I became the newspaper’s managing editor in 1972, and one of my principal duties was to interview and hire newsroom staff. I’ve often said that my main recruiting tool was the building in which those I hired would work.
I’ve been witness to numerous events relating to the building on Second Street but the most telling one was the day the press stopped running in the downtown office. The newspaper and its production demands had grown so great that the existing press was not up to the task. To move a new and larger press in was impractical because of the building’s constraints. Instead, the printing operations were moved to a new facility in Woodside Industrial Park.
The old press was sold and the press area was converted into space for the composition department and a new conference room.
The public noticed. Alarm bells went off. We fielded dozens of inquiries from people sure that the newspaper had gone out of business. The Republic still appeared each day, but something was missing — the piece of art that created it.
Despite that loss, The Republic building remained very much a part of the heart and soul of Columbus. I think that its prominent location in the downtown made it an even more vital part of the community than it had ever been. To so many people in this community, The Republic was “our newspaper.”
In more recent times, the newspaper industry has experienced an evolution.

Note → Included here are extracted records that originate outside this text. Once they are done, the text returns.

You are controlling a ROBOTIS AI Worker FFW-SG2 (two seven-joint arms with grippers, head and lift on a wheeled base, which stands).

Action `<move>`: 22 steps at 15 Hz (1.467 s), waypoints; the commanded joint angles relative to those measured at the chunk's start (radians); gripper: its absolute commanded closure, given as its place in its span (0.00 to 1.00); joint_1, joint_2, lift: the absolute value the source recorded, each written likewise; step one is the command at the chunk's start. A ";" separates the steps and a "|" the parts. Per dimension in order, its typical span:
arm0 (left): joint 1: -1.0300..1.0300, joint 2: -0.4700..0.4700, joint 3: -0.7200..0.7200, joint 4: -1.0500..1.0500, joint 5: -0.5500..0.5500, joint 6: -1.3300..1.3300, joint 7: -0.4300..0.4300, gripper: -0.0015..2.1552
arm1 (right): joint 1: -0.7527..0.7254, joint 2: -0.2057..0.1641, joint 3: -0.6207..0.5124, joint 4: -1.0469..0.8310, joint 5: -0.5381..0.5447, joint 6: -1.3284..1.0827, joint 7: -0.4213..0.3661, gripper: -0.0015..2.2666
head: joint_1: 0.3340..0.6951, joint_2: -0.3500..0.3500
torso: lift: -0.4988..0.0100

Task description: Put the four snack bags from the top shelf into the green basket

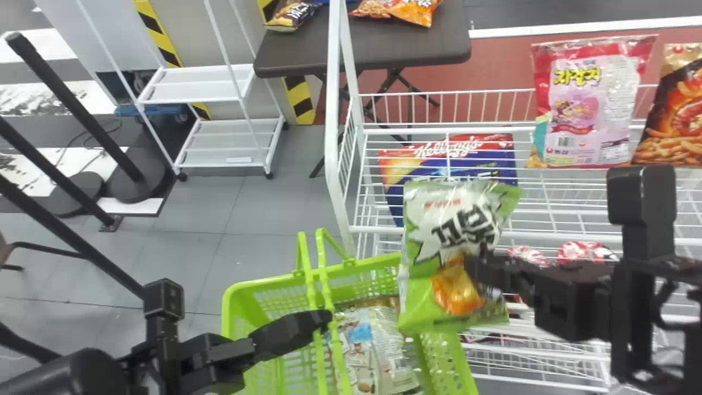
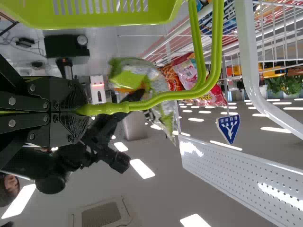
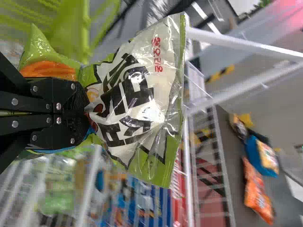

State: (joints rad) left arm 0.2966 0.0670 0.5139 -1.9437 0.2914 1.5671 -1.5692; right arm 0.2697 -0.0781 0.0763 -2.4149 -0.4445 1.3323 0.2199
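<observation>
Pinching the green-and-white plastic snack bag (image 1: 419,299) in our shut right gripper (image 3: 85,112), at two o'clock from the lime-green plastic basket (image 1: 236,302), we risk snagging the bag's broad bottom on the slim green handles (image 2: 217,47) our left gripper (image 2: 84,109) clasps tight, spilling it outside.

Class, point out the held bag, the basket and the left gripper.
Held bag (image 1: 447,219), head view: upper front.
Basket (image 1: 269,281), head view: far rim.
Left gripper (image 2: 82,110), left wrist view: between its fingertips.
</observation>
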 commanded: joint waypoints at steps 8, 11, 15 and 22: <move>-0.001 -0.003 -0.003 -0.003 0.003 0.004 -0.011 0.99 | -0.040 0.004 0.227 0.267 -0.030 -0.136 0.009 0.99 | 1.00 1.00 | 0.98; 0.001 -0.003 -0.003 -0.006 0.006 0.004 -0.011 0.99 | -0.127 0.018 0.336 0.419 -0.016 -0.213 -0.019 0.99 | 1.00 1.00 | 0.98; 0.002 -0.004 -0.003 -0.008 0.009 0.004 -0.011 0.99 | -0.250 0.072 0.462 0.635 -0.007 -0.284 -0.044 0.99 | 1.00 1.00 | 0.98; 0.002 0.002 -0.003 -0.008 0.009 0.004 -0.011 0.99 | -0.241 0.070 0.435 0.603 -0.008 -0.201 -0.036 0.01 | 1.00 1.00 | 0.98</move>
State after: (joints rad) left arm 0.3006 0.0669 0.5108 -1.9512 0.3010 1.5670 -1.5692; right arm -0.0001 -0.0021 0.5516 -1.7535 -0.4456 1.0924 0.1757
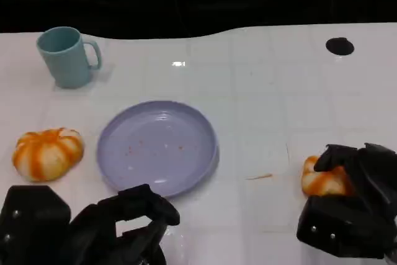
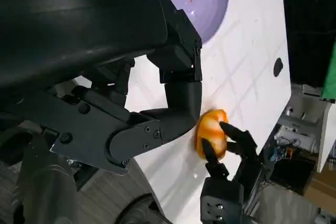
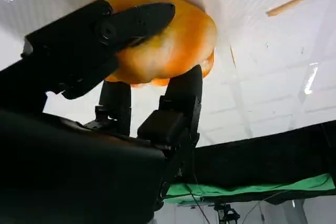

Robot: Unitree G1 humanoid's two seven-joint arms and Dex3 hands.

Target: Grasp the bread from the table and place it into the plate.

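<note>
An orange-and-white bread roll lies on the white table at the right; my right hand grips it, with fingers over its top and side. The right wrist view shows black fingers pressed against the bread from opposite sides. A second, similar bread roll lies untouched at the left, beside the purple plate. The plate holds a few crumbs. My left hand hovers at the near edge in front of the plate, holding nothing, fingers loosely bent and apart. The left wrist view also shows the gripped bread and the right hand.
A teal mug stands at the far left behind the plate. A black round spot sits near the table's far right edge. A thin orange sliver lies between the plate and the right bread.
</note>
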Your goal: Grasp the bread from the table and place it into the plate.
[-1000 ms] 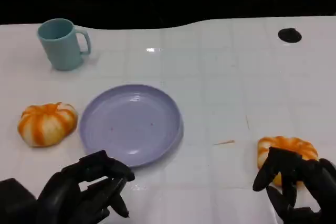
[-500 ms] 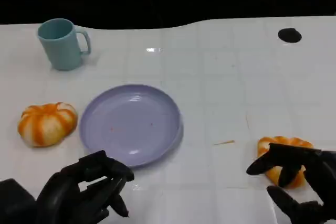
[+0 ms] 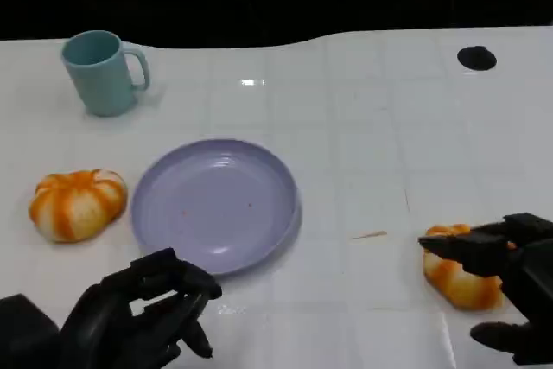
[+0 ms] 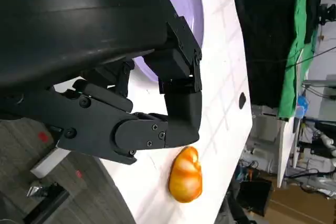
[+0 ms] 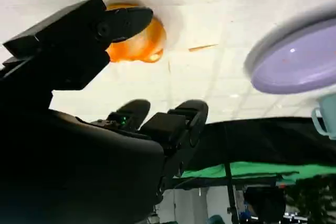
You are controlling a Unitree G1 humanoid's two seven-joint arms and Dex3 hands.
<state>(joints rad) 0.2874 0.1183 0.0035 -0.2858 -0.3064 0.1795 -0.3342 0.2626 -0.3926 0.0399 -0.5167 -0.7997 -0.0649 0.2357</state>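
Bread sits near the right front of the white table, well apart from the purple plate. The right hand has moved lower and more to the right than a moment ago; its spread fingers now lie across the top of the bread, not closed on it. The left hand has not moved, fingers loosely curled and holding nothing, just in front of the plate. Another bread lies left of the plate, and a blue cup stands farther back. Bare table lies between bread and plate.
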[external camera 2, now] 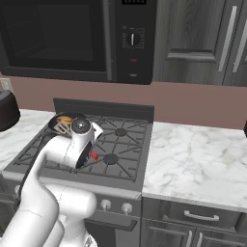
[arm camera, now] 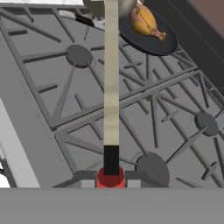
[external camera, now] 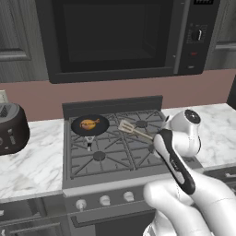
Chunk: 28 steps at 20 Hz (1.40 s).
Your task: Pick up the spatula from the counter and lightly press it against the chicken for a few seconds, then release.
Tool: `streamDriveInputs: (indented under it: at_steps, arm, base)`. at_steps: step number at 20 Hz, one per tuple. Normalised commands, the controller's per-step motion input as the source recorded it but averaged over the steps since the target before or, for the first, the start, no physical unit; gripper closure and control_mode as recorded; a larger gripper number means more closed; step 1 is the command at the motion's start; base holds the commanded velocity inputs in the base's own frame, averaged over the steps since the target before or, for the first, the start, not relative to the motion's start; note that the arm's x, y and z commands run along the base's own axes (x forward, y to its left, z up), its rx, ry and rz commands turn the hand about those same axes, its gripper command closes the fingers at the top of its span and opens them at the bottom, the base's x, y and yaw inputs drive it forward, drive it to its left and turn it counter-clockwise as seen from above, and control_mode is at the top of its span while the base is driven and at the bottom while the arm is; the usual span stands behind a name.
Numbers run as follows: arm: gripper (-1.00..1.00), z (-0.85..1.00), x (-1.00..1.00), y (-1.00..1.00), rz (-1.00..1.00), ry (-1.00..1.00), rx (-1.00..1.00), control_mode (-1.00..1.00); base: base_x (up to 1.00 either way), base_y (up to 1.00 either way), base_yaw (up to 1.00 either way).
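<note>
The spatula (external camera: 131,130) has a flat, slotted blade of silvery metal and a long, straight, pale beige handle that ends in a short black section. The fingers (arm camera: 132,183) pinch that black end from both sides and hold the tool over the stove (external camera: 106,154). The stove's dark cast grates form angular spokes around round burner caps.

In the left base view the spatula's long axis runs from the hand at the lower right up and to the left, with the blade leading towards the rear left burner. There a shallow, round black pan (external camera: 102,126) holds the chicken (external camera: 89,123), a glossy golden-brown piece with a rounded body. The blade sits just to the right of the pan's rim and apart from the chicken. In the hand view the handle (arm camera: 111,87) runs straight up the middle, and the blade reaches the top edge beside the pan (arm camera: 164,43).

White marble worktop (external camera: 37,156) with grey veins flanks the stove on both sides.
</note>
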Motion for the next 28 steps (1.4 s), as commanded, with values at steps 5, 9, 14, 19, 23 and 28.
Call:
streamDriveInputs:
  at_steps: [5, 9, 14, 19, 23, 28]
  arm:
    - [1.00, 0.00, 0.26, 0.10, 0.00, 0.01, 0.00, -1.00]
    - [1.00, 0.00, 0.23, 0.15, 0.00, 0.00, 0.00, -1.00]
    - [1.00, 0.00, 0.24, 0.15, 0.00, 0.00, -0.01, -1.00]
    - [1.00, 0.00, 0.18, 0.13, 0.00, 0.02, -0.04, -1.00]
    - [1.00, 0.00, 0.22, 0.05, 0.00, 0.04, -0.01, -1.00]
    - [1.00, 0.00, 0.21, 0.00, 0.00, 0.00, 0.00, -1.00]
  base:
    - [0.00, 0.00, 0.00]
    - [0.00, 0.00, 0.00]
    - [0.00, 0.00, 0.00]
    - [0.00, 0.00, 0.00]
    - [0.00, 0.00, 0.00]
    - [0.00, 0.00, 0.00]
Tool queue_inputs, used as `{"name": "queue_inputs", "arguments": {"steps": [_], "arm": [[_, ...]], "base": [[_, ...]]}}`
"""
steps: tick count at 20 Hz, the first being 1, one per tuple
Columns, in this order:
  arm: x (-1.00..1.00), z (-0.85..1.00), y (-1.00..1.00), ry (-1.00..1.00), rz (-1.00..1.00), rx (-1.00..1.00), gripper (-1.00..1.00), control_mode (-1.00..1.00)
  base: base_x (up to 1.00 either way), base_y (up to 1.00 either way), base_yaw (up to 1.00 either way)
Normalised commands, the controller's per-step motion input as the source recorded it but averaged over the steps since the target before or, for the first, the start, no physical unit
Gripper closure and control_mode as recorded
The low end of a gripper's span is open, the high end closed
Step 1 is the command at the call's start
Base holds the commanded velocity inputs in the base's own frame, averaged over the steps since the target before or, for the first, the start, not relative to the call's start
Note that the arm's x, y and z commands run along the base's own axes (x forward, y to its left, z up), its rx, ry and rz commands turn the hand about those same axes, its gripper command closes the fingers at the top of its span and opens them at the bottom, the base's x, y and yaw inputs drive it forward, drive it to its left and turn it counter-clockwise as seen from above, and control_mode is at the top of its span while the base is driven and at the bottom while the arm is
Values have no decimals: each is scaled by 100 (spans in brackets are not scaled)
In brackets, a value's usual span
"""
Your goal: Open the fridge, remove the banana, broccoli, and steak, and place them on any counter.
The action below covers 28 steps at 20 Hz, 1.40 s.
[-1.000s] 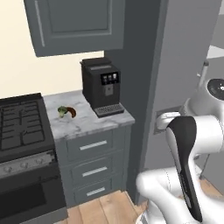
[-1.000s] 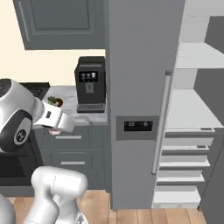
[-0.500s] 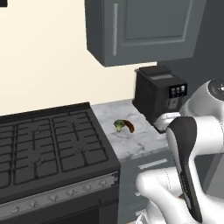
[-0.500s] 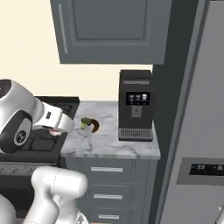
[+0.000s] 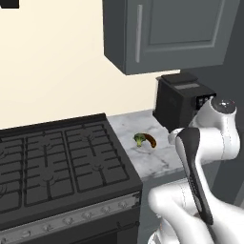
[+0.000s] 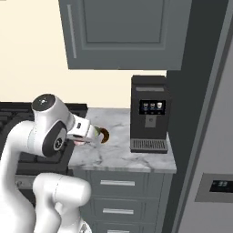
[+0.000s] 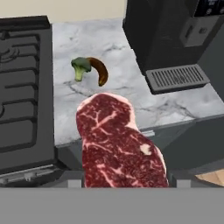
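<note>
The steak (image 7: 120,146) fills the lower centre of the hand view, clamped in the part-open gripper (image 6: 86,135). Upper left of it, the broccoli (image 7: 80,67) and banana (image 7: 99,71) lie touching on the counter (image 7: 175,103), beside the stove (image 7: 24,96).

The white arm rises from the base, folds at a dark-jointed elbow and reaches forward, its wrist bent down toward the desk (image 6: 136,157). In the right base view the tool (image 6: 91,135) sits at about 9 o'clock of the picture's middle, pointing toward 3 o'clock. Its jaws are part-way apart and clamp the steak (image 7: 118,144), which in the hand view juts up from between the finger tips toward 12 o'clock.
</note>
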Motion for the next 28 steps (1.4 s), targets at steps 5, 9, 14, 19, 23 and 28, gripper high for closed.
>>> {"name": "queue_inputs", "arguments": {"steps": [5,9,14,19,23,28], "arm": [[100,-100,-21,0,0,0,100,-100],[100,-94,-2,3,0,0,100,-100],[96,-65,-19,10,-9,2,100,-100],[87,-50,-18,14,-8,4,100,-100],[91,-53,-9,13,-6,4,100,-100],[61,-37,-18,4,-4,0,100,-100]], "base": [[0,0,0],[0,0,0],[0,0,0],[0,0,0],[0,0,0],[0,0,0]]}}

Today a good share of The Republic’s circulation is composed of people who read it online. It is a trend which will likely grow in the future.
Emotional though the decision might have been, there was a certain inevitability to the sale of the building at 333 Second Street. It had certainly happened before. Today, the Daily Journal building on U.S. 31 is owned by a neighboring business, KYB America. The Republic building at Fifth and Franklin streets is now the Columbus Area Chamber of Commerce. Next month, 333 Second Street will be the address for Columbus Regional Hospital offices.
I hope that all three buildings will continue to have one thing in common, that is that people will know that whatever their purpose might be, these buildings were once used to produce newspapers.